比朗がやったのは本棚から本を探しただけだ。たったそれだけで魔法という力を使えてしまった。
もちろん、便利に越したことはない。使いやすいのはいいことだ。ユーザーの声に応えて便利になっていくシステムは実に素晴らしい。
しかし、単純に「こんな簡単で大丈夫なのか」という思いもある。これも元エンジニアの性かもしれない。新入社員なのに管理者権限を持つアカウントを割りふられてしまったような、そんな不安感が比朗の肩にずしりとのしかかっていた。
「——あ、いた!」
ふいに、森の明るい方から声が聞こえた。若い男の声だ。
比朗はとっさに声のした方に目を向けた。
「やっと見つけた! あんたいきなり走って行ったから驚いたよ」
「あ、さっきの!」
小走りでやって来たのは、先ほど未知の言語を喋っていた少年だった。
しかし、彼の言葉はもはや未知の言語ではない。耳に届いたのはどれも比朗のよく知る日本語だ。
どういう仕組みかは分からないが、通詞の魔法はきちんと効果を発揮してくれているらしい。
「見つかってよかった。ここはまだ森の浅いところだけど、奧まで行くと危ないよ」
「さっきはごめんね。道に迷ってたんだけど、その、動物と見間違えて驚いて……」
「そんなことだろうと思った」
少年が小さく苦笑する。
自分では無理のある言い訳だと思ったが、少年は納得してくれたらしい。
「わざわざ探してくれたんだ、ありがとう」
「まあね。奥まで行ってないか気になってさ。間に合ってよかった」
少年が嬉しそうにニコニコ笑う。いいことをしたぞ、という充足感に満ちた顔だ。
見れば足下は土と苔でドロドロに汚れているし、比朗を探して走って来てくれたのだろう。
この時点でとてもいい子なのは間違いない。
「道に迷ったなら街道近くまで案内してもいいけど、今から行くと夜になるし今日はうちに泊まりなよ。さすがに夜の森は危ないからね」
「えっ、その……いいの?」
「もちろん。ここで放り出すくらいなら最初から探しに来てないって。もてなしは何もできないけど」
少年がさらに笑みを深めた。比朗を歓迎してくれているのが表情で分かる。なんていい子なんだろう。
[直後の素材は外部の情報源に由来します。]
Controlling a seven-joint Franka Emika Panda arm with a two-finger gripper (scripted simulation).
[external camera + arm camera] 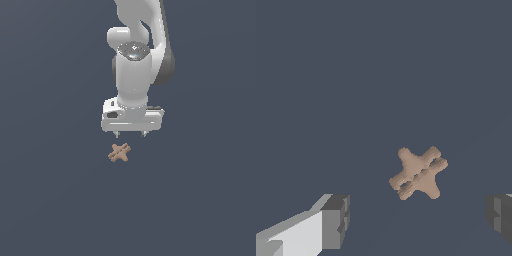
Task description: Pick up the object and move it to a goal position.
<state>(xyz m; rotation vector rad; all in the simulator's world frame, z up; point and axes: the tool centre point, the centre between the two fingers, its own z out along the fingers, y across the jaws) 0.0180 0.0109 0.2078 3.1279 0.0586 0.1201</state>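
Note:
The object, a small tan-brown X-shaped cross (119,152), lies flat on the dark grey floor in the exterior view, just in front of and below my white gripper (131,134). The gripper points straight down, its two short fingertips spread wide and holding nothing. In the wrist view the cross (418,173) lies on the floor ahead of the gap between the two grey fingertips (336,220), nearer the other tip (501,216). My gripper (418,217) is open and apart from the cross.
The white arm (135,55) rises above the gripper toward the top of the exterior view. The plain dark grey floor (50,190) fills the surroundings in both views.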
その一方、比朗は、とっさに少年の誘いを断らなかった自分にひどく驚いた。
今までの比朗なら、初対面の相手からの宿泊の誘いなんて間違いなく断っていた。たとえどんな場面でも。電車で寝過ごして終着駅に行ってしまったときですら断ったのだ。そのときは駅で一夜を明かして始発で帰った。比朗はそういう人間だった。
それがこんな異世界で、しかも相手は年若い少年。彼がどこに住んでいるのかも分からないのにほいほい着いて行って大丈夫かと警報を鳴らす自分もいるが、なるようになるだろここまで来たら、と思っている自分もいる。
知らない場所に来て開放的になっているのか、もしくは自棄になっているのか。
「そうだ、あんた名前は?」
「えーっと、ヒロだよ」
「俺はカレル。よろしくヒロさん」
姓を名乗るべきか迷ったが、やめた。
ここでは裸一貫、ヒロという人間でスタートしよう。